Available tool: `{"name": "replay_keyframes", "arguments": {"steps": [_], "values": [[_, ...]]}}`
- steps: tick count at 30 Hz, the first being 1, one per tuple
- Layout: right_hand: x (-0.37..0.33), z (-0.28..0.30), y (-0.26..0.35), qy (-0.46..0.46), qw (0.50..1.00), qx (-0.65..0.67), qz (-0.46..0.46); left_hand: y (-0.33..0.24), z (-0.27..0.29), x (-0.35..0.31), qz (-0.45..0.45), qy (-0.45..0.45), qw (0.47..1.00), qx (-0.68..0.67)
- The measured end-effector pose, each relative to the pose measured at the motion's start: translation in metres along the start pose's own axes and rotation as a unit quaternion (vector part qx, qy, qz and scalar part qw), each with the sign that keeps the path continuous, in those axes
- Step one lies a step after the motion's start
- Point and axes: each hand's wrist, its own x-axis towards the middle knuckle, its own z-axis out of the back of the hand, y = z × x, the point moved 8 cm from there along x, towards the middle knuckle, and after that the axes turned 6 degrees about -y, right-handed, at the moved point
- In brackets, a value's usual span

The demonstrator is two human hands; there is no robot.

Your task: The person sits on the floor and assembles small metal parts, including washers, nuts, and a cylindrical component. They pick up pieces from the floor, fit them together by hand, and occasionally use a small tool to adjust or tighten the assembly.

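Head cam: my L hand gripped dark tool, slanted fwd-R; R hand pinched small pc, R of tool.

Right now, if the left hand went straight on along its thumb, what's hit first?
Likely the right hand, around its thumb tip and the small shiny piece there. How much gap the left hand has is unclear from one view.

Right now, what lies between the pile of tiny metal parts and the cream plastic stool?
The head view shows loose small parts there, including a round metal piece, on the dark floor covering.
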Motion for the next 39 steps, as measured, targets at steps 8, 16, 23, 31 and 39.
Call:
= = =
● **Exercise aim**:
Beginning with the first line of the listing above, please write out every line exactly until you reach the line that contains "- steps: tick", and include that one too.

● **Solved problem**:
Available tool: `{"name": "replay_keyframes", "arguments": {"steps": [_], "values": [[_, ...]]}}`
- steps: tick count at 30 Hz, the first being 1, one per tuple

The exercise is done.